Every building or piece of property being acquired was described in incredible detail. The first group of properties was listed under the Rome branch. Initially the purchases were concentrated in Rome, but as the dates progressed the acquisitions spread to Milan, Florence, and Parma. The companies receiving the loans were almost as diverse, with home addresses spread all over Italy.

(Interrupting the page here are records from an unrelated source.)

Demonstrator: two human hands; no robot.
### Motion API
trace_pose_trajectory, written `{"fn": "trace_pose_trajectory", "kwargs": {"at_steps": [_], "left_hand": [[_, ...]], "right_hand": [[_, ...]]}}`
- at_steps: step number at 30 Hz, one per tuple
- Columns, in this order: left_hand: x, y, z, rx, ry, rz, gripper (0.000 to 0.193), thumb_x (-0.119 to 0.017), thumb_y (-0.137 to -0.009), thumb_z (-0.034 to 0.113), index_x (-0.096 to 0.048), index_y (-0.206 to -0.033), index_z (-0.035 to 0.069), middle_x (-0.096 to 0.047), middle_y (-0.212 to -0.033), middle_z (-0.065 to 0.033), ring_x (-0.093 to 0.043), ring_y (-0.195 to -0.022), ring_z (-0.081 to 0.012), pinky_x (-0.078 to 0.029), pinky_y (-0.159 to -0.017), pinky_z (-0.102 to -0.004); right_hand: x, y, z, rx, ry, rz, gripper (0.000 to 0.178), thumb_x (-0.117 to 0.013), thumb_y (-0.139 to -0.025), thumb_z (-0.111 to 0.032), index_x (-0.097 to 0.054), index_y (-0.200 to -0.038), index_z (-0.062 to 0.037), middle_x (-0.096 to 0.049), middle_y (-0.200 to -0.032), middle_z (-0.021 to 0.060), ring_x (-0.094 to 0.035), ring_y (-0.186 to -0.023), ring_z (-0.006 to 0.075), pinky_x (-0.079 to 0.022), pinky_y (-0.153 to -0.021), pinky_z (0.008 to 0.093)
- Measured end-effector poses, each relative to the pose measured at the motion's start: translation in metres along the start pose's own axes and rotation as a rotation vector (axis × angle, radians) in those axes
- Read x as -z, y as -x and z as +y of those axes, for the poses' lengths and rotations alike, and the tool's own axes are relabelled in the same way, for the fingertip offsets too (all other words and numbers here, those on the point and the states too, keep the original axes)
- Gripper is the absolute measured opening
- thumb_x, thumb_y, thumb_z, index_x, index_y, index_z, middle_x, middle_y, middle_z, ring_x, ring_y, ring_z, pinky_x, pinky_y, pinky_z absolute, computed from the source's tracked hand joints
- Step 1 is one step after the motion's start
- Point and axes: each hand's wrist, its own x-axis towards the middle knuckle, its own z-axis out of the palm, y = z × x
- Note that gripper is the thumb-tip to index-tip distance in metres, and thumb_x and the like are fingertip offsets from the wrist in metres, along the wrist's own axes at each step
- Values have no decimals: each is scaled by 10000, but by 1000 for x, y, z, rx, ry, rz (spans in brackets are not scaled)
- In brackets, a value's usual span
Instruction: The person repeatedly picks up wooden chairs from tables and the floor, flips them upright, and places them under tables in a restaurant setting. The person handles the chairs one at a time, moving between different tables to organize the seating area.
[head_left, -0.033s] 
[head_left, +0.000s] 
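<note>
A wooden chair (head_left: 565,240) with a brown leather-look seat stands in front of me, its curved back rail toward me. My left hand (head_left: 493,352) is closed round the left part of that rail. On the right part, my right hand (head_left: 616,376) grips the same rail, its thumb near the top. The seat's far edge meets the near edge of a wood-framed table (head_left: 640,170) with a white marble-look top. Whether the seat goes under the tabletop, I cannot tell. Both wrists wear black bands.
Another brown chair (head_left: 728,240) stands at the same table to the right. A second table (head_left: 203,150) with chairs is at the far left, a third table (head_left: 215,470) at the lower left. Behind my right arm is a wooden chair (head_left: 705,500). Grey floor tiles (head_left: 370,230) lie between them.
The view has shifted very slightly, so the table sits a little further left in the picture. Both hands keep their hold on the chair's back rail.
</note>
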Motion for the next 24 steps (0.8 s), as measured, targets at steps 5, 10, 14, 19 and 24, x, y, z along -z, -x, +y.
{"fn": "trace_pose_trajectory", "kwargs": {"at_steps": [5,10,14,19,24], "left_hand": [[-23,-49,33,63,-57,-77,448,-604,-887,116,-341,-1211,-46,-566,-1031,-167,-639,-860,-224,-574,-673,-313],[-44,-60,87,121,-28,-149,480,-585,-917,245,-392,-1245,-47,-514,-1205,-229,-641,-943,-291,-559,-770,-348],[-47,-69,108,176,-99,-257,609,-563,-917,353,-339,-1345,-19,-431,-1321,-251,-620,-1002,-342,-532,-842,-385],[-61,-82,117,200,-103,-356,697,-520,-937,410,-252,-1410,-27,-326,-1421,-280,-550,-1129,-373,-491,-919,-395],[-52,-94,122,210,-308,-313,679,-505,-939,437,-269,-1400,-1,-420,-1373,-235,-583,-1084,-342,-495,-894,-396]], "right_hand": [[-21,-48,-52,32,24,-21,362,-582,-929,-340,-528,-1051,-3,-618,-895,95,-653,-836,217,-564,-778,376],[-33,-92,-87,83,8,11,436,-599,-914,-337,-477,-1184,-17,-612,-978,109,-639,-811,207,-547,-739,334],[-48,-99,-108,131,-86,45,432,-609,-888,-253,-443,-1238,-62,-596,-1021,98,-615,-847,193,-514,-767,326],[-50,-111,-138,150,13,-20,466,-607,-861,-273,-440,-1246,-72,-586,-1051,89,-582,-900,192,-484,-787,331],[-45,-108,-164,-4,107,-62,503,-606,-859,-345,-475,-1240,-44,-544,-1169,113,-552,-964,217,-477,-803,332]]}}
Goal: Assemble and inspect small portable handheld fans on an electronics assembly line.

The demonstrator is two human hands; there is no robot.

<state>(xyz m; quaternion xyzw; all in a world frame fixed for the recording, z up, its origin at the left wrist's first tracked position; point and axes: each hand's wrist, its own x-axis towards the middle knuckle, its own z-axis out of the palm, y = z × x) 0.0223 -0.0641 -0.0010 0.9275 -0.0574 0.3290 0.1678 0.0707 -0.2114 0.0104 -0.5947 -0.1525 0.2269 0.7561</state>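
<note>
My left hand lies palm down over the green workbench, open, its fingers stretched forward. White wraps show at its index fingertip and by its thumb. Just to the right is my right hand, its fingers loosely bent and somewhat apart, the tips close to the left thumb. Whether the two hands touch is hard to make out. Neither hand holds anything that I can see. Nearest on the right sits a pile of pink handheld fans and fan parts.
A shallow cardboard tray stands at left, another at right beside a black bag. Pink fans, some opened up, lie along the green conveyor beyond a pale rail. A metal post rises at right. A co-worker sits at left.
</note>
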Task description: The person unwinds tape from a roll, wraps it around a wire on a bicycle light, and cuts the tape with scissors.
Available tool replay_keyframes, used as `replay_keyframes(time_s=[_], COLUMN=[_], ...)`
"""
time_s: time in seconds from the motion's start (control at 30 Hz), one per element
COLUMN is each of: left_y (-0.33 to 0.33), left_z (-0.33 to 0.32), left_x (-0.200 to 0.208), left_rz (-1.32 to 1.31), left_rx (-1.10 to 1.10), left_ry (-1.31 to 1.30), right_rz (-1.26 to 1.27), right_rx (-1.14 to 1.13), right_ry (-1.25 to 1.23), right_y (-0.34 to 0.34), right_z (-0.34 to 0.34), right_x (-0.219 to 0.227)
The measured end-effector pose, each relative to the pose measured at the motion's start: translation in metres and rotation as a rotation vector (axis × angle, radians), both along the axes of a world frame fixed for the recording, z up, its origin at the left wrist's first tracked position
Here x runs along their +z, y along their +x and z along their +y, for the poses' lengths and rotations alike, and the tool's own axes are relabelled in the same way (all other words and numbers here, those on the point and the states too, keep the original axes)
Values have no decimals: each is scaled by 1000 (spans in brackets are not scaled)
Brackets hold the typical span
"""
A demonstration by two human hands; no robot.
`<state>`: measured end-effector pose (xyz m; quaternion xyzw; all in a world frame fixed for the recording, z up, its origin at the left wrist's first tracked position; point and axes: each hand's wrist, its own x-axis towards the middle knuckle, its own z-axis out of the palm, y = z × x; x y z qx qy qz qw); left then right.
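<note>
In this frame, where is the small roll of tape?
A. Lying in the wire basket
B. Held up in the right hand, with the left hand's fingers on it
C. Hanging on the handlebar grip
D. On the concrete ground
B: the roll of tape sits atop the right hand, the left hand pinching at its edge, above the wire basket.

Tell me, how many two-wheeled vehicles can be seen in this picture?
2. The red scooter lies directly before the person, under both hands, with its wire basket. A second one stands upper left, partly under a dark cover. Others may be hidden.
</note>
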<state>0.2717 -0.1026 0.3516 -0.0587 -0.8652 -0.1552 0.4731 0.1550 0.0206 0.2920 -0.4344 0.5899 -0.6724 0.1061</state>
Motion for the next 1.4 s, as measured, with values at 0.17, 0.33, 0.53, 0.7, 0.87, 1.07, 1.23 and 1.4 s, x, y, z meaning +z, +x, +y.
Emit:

New York was next, and two parts of the pattern changed. The companies getting loans were registered in the New York area and nearly all the individuals attached to them had U.S. addresses. The Toronto office had opened only six months after New York. Ava couldn’t believe how many properties were listed, using the New York model of local companies and addresses. It seemed that a lot of Woodbridge and Vaughan, two new high-end Italian suburbs in Toronto, was owned by the ’Ndrangheta, or at least by local Italians somehow affiliated with them. She searched again for names she could recognize. She thought a couple of the companies sounded familiar, and the name Rocca popped up repeatedly, although it was attached to Luciano, Alfredo, and Joseph, not Dominic.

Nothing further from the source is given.